Per come si propone potrebbe far credere che si tratti di splatter, che vi siano tensioni necrofile, aspirazione al torture movie pornografico, che l’aspetto viscerale sia nello scontro crudo, sanguinario e conturbante tra morte e vita, ma The Autopsy non rientra in questo genere di film e per questo – tendenzialmente – deluderà veri fanatici dell’horror che potrebbero essere tra i più accaniti detrattori. Nella sceneggiatura di Ian B. Goldberg (Once Upon a Time) e Richard Naing non ci sono serie intenzioni di raccontare una storia predisposta a terrorizzare, a nauseare, a disturbare il sogno, ma è una scrittura intensa che porta a costruire un legame con i personaggi in scena che – in qualche modo – sono tutti vittime di qualcosa di più grande, ignoto, lontano da quell’obitorio ed è proprio questa l’originalità che vanta il film: parlare di umanità, un tema che quasi mai è trattato nel cinema dell’orrore, o che – per lo più – è marginale se non assente.
Il mestiere in apparenza più disumano del mondo, diventa un modo di comunicazione estremamente umano, nonché un modo per de-costruire (e ricostruire) una storia, una vita, verso cui vi è un’empatia così profonda che finisce per diventare totale; ad esaltare questo aspetto non ci sono solo grandi attori nelle vesti di bei personaggi, ma soprattutto un regista che è alla continua ricerca della migliore via di narrazione, capace di metterla in discussione e riprenderla, giocare con poco e comunicare molto restituendo un importante valore alla fotografia (di Roman Osin) come catalizzatore di emozioni ed umori, oltre che diventare strumento ideale per l’azione.

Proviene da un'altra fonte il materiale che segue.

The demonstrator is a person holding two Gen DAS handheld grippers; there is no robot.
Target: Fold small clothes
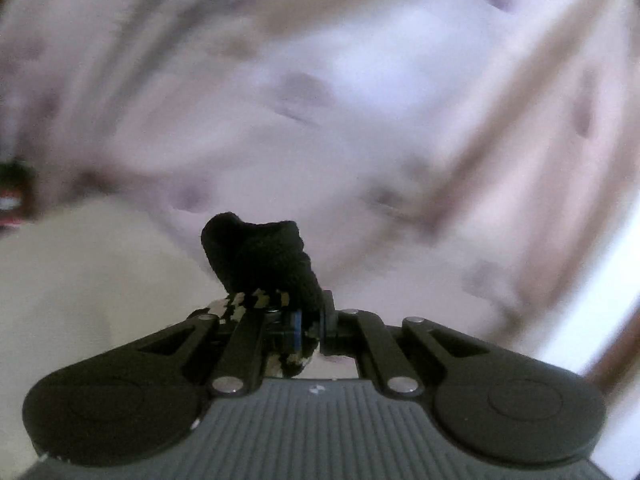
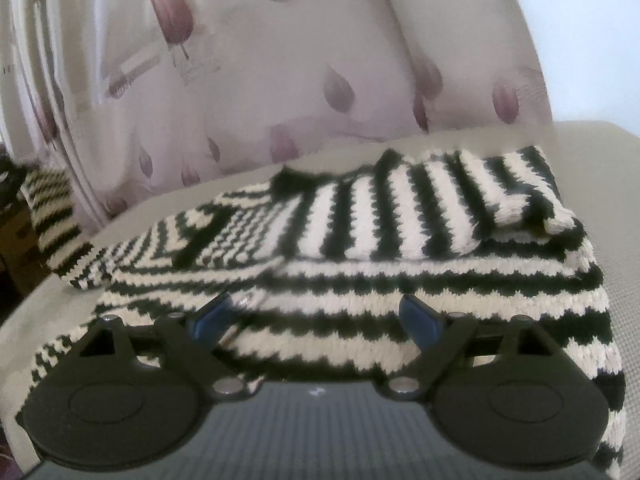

In conclusione The Autopsy non è un film sconvolgente e non ha nulla di rivoluzionario, ma c’è un modo di approcciare al genere che è indubbiamente originale e che porta a riscoprire (e ricordare) un cinema horror più lontano e per lo più dimenticato. Lo si può amare o detestare, la critica non può che dividersi con valide ragioni da ambe due le parti, in questo lato del web c’è stato un apprezzamento sincero (ma non esaltato) perché è riuscito ad esorcizzare deludenti ricordi di horror in favore di una storia coinvolgente realizzata con magistrale cura.